Puis, l'Amérique du Nord s'est déplacée graduellement vers le nord. Dans sa migration, le bloc continental a subi l'érosion et s'est heurté à d'autres masses continentales. Les épisodes de collisions tectoniques ont fermé le bassin des Basses-Terres-du-Saint-Laurent et donné naissance à la chaîne de montagnes des Appalaches. Ainsi, Lanaudière, faisant partie de l'immense plaque de l'Amérique du Nord, a pour ainsi dire voyagé à partir des latitudes tropicales vers les latitudes nordiques que nous connaissons aujourd'hui.
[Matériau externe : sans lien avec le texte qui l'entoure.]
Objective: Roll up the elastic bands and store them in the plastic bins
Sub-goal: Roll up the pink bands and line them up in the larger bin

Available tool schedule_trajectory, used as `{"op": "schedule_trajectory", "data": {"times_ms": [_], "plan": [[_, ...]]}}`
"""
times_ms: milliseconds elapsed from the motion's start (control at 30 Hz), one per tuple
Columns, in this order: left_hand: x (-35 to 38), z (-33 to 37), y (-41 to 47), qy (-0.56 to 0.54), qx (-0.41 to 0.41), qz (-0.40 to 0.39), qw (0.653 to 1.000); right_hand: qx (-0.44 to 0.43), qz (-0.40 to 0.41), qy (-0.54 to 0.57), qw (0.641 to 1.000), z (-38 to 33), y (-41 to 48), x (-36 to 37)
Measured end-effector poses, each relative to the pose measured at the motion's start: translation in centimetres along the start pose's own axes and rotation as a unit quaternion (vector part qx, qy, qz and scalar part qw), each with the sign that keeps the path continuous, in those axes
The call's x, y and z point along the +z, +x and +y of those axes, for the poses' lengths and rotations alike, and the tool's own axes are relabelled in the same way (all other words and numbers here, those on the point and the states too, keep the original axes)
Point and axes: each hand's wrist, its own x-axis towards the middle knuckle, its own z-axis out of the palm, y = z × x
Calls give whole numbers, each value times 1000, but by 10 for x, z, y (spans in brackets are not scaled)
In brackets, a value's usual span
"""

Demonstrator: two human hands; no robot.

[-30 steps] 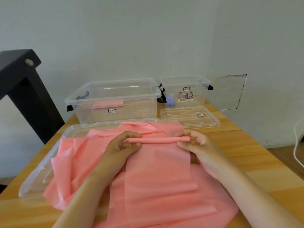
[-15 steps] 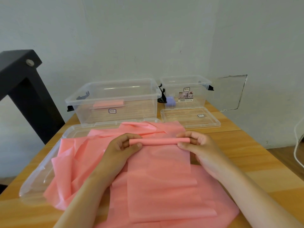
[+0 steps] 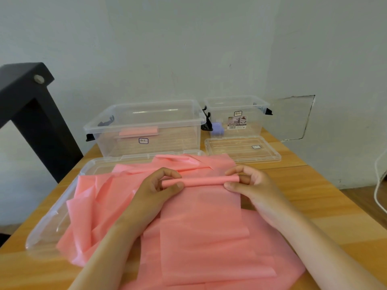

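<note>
pink elastic band (image 3: 201, 216), far end rolled

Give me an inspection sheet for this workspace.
Surface: wooden table, partly covered by pink bands.
Job's things: top band, far end wound into a roll; finished roll in big bin; purple item apparently in small bin; big lid under the bands; small lid on the table.
Clutter: nothing seen.
Hands: left hand and right hand each pinch one end of the roll.
Cables: white cable, right edge, off the table.
Surroundings: pale wall; black frame at left.
</note>
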Motion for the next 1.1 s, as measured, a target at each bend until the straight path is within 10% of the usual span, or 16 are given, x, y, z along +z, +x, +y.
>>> {"op": "schedule_trajectory", "data": {"times_ms": [1100], "plan": [[-4, -6, 3, 54, 13, 0, 998, -4, 57, 42, 997, 4, 3, 3]]}}
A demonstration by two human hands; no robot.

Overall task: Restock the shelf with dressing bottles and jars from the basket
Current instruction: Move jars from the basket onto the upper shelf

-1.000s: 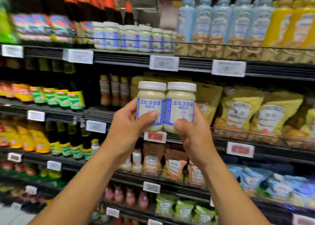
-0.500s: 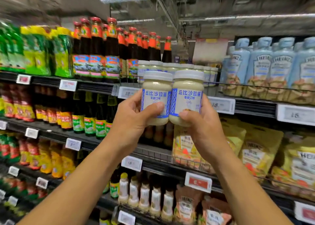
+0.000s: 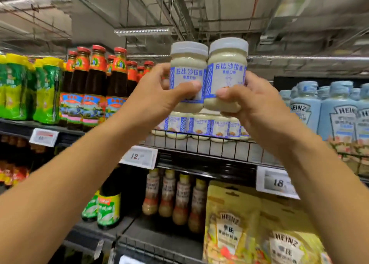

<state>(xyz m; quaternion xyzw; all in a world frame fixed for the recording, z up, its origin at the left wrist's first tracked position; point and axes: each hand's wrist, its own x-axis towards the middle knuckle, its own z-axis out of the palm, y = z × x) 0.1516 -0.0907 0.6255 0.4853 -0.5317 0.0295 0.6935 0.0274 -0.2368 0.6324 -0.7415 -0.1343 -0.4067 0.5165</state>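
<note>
Creamy jars (image 3: 187,63) held high, left hand (image 3: 157,101) gripping one, right hand (image 3: 257,107) the other.

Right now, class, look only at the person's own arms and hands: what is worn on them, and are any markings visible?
The left arm and right arm are bare as far as the frame shows; no sleeve shows. The left hand and right hand wear no gloves, and no ring, watch or wristband shows on the visible sides. No tattoos or markings show.
</note>
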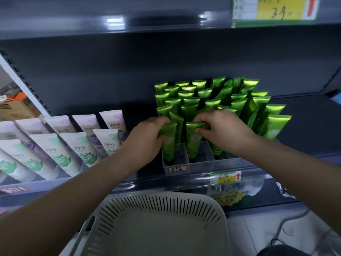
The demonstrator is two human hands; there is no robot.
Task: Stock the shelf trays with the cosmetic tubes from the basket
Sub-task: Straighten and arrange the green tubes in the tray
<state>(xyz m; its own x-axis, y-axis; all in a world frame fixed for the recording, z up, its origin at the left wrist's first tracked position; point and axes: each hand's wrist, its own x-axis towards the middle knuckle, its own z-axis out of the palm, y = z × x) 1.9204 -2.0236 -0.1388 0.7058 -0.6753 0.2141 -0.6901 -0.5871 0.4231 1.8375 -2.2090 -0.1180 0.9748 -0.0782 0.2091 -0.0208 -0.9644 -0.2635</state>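
Observation:
Several shiny green cosmetic tubes (212, 97) stand cap-down in rows inside a clear divided shelf tray (199, 163). My left hand (145, 137) grips a green tube (168, 145) standing in the tray's front-left slot. My right hand (219, 130) pinches the top of another green tube (193, 139) in the slot beside it. The pale slotted basket (158, 224) sits below the shelf edge, and no tubes show inside it.
White tubes with green and purple prints (73, 143) lean in rows on the shelf to the left. A dark shelf (129, 21) hangs overhead with a yellow price tag (276, 10). The shelf right of the tray is bare; a cable (287, 228) lies on the floor.

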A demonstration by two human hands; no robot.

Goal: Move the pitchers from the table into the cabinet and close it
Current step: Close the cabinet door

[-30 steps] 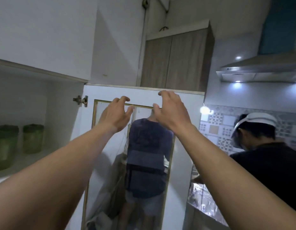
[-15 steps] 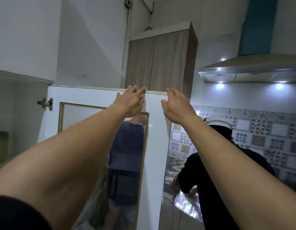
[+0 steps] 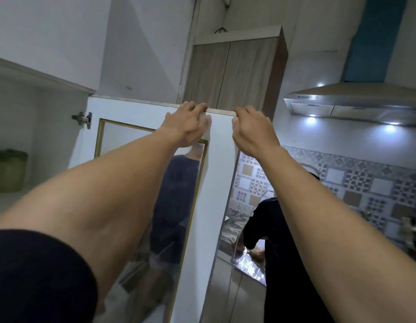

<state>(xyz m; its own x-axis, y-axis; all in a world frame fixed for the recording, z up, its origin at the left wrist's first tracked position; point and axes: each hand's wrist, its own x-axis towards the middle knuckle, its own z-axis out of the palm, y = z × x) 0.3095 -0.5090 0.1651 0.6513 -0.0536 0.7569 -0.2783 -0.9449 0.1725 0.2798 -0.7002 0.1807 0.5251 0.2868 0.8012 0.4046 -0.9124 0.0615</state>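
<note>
Far left, inside the open cabinet, one green pitcher stands upright on the shelf, well apart from both hands and clear of the doorway (whether a second one stands beyond the frame edge I cannot tell). Just right of it, the hinge carries the white cabinet door, which is swung wide open, its mirrored panel facing the camera.

The step in hand looks like the closing. The left hand rests at the door's top edge, fingers curled over the metal trim and thumb against the face: a light hooked grip on the door itself, not a clench. The right hand sits just beside it at the free corner, fingers bent over the same edge, thumb tucked under; it appears to touch the trim, though how firmly it grasps I cannot tell.

To close well, I would swing the door from that free corner, farthest from the hinge, where least force is needed. Guide it in an even arc, and slip the curled fingers off the top edge before it meets the cabinet frame, or they may be pinched. Finish with a flat palm on the door face.

Further right, another person bends over the desk below the range hood, seemingly outside the door's arc.
</note>
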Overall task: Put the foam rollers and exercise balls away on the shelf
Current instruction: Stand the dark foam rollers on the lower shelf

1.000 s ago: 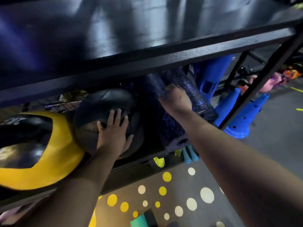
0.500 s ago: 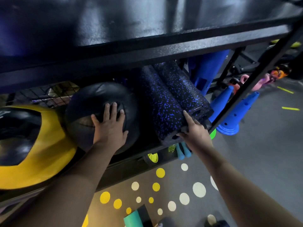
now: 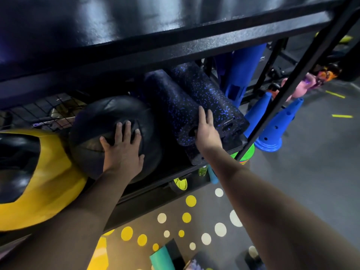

Lors de la dernière glaciation, une grande partie de l'Amérique du Nord fut écrasée sous le poids d'un immense glacier continental. Au cours de la déglaciation, le glacier a reculé lentement vers le nord. La croûte terrestre, libérée peu à peu du poids de la glace fondue, a lentement tenté de reprendre sa position initiale. Mais les réajustements sont très lents, ce qui va engendrer l'invasion d'une mer intérieure. Il y a 12 500 ans, les terres basses du Sud du Québec sont envahies temporairement par une langue de l'océan Atlantique. Une mer extrêmement froide, appelée la Mer de Champlain, va occuper l'ensemble de la Vallée du Saint-Laurent. Chez nous, cette mer était pratiquement accolée au front du glacier en régression. On croit, que les eaux de fonte du glacier ont largement alimenté la mer et contribué à lui conserver son caractère arctique. Sur le fond, se sont déposée des argiles, contenant parfois des coquillages marins typiques des eaux froides.

Il y a environ 8 500 ans, la Mer de Champlain s'est lentement transformée en un lac d'eau douce appelé Lac Lampsilis. Enfin le relèvement constant du continent a entraîné le retrait presque total des eaux de la plaine du Saint-Laurent et le fleuve s'est confiné dans son lit actuel.